Figure 4. Annotated map (after Van Dover, 2010) of the global ridge crest, illustrating both a model of the global biogeographic differentiation of invertebrate species associated with hydrothermal vents and regions recently identified by the international community as being of continuing importance for future ridge-crest exploration.

Ellipses show three categories of importance assigned to twenty three separate locations distributed along the ridge axis (see Table 1); different coloured lines along-axis represent regions that share many of the same species (see Van Dover, 2010).

Figure 5. HFI* map (www.coml.org) showing how biodiversity “hot-spots” to West and East in the South Pacific are separated by areas devoid of data.

*HFI: Hurlbert's First Index is a sample-size independent proxy for species richness. Here, colours (red = high) show predicted numbers of distinct species in a random sample of 50 observations; white: areas still awaiting collection of 50+ observations!

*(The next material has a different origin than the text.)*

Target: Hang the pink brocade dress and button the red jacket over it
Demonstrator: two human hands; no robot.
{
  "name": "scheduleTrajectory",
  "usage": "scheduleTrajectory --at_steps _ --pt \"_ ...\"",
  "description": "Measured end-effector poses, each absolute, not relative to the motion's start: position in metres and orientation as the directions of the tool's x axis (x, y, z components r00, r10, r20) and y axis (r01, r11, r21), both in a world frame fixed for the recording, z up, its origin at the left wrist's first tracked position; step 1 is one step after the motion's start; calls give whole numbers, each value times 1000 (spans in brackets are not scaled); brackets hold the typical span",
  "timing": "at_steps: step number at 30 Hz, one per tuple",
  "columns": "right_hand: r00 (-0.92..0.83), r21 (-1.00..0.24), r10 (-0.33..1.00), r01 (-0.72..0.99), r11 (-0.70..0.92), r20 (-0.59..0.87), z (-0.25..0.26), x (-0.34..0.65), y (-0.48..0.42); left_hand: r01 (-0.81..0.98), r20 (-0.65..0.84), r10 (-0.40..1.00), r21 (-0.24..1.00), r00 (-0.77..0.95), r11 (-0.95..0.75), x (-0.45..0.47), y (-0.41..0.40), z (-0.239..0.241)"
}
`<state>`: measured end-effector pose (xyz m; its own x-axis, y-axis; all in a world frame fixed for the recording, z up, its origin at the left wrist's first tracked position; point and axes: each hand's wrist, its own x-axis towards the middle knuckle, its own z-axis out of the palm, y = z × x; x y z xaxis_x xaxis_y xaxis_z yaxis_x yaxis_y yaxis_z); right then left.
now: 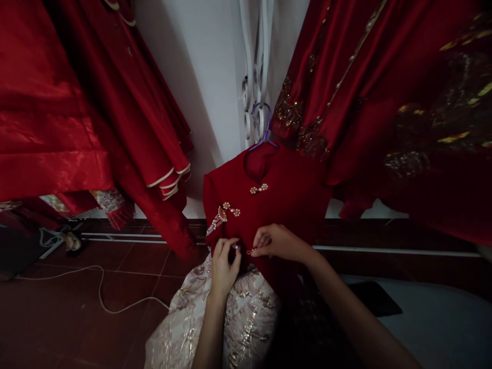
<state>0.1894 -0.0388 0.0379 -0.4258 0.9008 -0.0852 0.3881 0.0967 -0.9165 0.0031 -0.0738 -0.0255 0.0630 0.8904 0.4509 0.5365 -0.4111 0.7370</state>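
A red top (292,189) hangs on a purple hanger (266,125) in the middle of the view. Beaded clasps (259,189) decorate its front, and a jewelled brooch with pearl strands (219,217) sits on its left side. At the lower front, my left hand (226,266) is closed, pinching a pearl button (236,247) between thumb and fingers. Just right of it, my right hand (274,243) is closed on a small button loop (249,251), held between thumb and forefinger. The button and loop are apart.
Red garments (126,102) hang at the left, and sequinned red ones (369,102) at the right. A white metal scroll frame (255,66) stands behind the hanger. Below lies a cream and gold brocade skirt (246,323). A white cable (102,287) crosses the tiled floor.
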Motion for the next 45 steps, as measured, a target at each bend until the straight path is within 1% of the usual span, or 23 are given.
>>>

Figure 6. Bathymetric projection of the South Pacific Ocean with numbered field locations as described in the text.

1, Tonga-Kermadec arc; 2, deep-ocean trenches; (3) mid-plate seamounts of the Louisville Ridge; 4 & 6, Pacific-Antarctic Ridge; 5 & 8, abyssal plains; 7, Southern EPR; 9, Chile margin; 10, Bransfield Strait back-arc basin.